## [Exercise directions]
Each record must be reproduced exactly as it is shown.

## [Data records]
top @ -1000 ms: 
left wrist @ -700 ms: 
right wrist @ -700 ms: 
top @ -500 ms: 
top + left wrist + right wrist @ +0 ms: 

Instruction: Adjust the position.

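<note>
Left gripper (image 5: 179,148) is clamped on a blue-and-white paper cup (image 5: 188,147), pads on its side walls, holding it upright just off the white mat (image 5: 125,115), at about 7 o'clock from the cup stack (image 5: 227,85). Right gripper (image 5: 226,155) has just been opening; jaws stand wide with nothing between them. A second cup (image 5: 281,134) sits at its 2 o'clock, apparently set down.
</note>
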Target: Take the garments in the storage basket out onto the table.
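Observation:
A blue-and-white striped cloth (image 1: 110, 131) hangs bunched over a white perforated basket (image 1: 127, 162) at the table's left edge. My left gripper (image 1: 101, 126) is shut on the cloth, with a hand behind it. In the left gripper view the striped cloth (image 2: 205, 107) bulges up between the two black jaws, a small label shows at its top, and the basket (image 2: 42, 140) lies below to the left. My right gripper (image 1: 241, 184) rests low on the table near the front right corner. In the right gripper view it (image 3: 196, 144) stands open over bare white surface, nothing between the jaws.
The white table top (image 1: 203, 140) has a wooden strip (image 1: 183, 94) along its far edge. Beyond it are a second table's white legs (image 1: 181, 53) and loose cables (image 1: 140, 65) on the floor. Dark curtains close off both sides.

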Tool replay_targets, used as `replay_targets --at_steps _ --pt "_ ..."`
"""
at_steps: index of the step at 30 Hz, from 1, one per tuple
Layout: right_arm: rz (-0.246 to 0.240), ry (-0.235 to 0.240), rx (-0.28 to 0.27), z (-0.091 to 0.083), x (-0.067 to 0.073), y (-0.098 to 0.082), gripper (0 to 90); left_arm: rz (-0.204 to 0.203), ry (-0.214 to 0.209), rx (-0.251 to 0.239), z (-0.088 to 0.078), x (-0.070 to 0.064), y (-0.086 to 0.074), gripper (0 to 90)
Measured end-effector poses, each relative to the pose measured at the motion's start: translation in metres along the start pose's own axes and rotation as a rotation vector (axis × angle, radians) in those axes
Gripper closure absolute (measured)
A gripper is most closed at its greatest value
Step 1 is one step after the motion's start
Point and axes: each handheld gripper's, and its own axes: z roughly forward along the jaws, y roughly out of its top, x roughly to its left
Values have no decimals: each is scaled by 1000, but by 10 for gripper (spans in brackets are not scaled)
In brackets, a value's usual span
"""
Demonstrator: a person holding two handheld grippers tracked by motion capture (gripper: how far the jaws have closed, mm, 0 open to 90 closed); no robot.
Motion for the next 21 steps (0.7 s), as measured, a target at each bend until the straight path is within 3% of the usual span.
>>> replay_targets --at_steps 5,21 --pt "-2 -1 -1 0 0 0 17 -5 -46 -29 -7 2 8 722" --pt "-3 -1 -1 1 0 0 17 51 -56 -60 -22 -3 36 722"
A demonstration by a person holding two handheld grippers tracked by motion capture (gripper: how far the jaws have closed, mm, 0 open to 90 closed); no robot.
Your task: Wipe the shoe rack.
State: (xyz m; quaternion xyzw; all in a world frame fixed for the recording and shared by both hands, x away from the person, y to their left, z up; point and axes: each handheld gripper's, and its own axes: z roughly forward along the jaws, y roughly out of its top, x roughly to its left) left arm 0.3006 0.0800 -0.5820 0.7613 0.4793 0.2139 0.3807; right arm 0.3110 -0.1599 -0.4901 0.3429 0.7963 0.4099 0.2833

## [Output for this exercise]
top @ -1000 ms: 
left wrist @ -700 ms: 
right wrist @ -700 ms: 
top @ -500 ms: 
top + left wrist + right wrist @ +0 ms: 

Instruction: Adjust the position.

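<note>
Left gripper (image 5: 179,148) is clamped on a blue-and-white paper cup (image 5: 188,147), pads on its side walls, holding it upright just off the white mat (image 5: 125,115), at about 7 o'clock from the cup stack (image 5: 227,85). Right gripper (image 5: 226,155) has just been opening; jaws stand wide with nothing between them. A second cup (image 5: 281,134) sits at its 2 o'clock, apparently set down.
</note>
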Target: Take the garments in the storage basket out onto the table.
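Observation:
A blue-and-white striped cloth (image 1: 110, 131) hangs bunched over a white perforated basket (image 1: 127, 162) at the table's left edge. My left gripper (image 1: 101, 126) is shut on the cloth, with a hand behind it. In the left gripper view the striped cloth (image 2: 205, 107) bulges up between the two black jaws, a small label shows at its top, and the basket (image 2: 42, 140) lies below to the left. My right gripper (image 1: 241, 184) rests low on the table near the front right corner. In the right gripper view it (image 3: 196, 144) stands open over bare white surface, nothing between the jaws.
The white table top (image 1: 203, 140) has a wooden strip (image 1: 183, 94) along its far edge. Beyond it are a second table's white legs (image 1: 181, 53) and loose cables (image 1: 140, 65) on the floor. Dark curtains close off both sides.
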
Tool replay_targets, used as `replay_targets --at_steps _ --pt "_ ..."`
"""
at_steps: index of the step at 30 Hz, from 1, one per tuple
Layout: right_arm: rz (-0.246 to 0.240), ry (-0.235 to 0.240), rx (-0.28 to 0.27), z (-0.091 to 0.083), x (-0.067 to 0.073), y (-0.098 to 0.082), gripper (0 to 90); left_arm: rz (-0.204 to 0.203), ry (-0.214 to 0.209), rx (-0.251 to 0.239), z (-0.088 to 0.078), x (-0.070 to 0.064), y (-0.086 to 0.074), gripper (0 to 90)
Measured end-effector poses, each relative to the pose measured at the motion's start: translation in metres along the start pose's own axes and rotation as a rotation vector (axis × angle, radians) in those axes
Gripper closure absolute (measured)
A gripper is most closed at its greatest value
Step 1 is one step after the motion's start
Point and axes: each handheld gripper's, and its own axes: z roughly forward along the jaws, y roughly out of its top, x roughly to its left
Values have no decimals: each is scaled by 1000, but by 10 for gripper (spans in brackets are not scaled)
In brackets, a value's usual span
"""
Demonstrator: a person holding two handheld grippers tracked by motion capture (gripper: how far the jaws have closed, mm, 0 open to 90 closed); no robot.
Motion for the next 21 steps (0.7 s), as measured, a target at each bend until the straight path is within 3% of the usual span.
>>> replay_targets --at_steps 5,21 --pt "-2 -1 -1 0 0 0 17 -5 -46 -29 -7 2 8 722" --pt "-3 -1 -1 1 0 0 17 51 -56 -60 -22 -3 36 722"
A demonstration by a person holding two handheld grippers tracked by motion capture (gripper: how far the jaws have closed, mm, 0 open to 90 closed); no robot.
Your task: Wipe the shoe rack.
State: (xyz m; quaternion xyzw; all in a world frame fixed for the recording and shared by both hands, x away from the person, y to their left, z up; point and axes: each handheld gripper's, and its own axes: z roughly forward along the jaws, y roughly out of its top, x roughly to its left) left arm 0.3006 0.0800 -0.5820 0.7613 0.4793 0.2139 0.3807; right arm 0.3110 -0.1599 -0.4901 0.3429 0.7963 0.4099 0.2833

The output requires nothing else.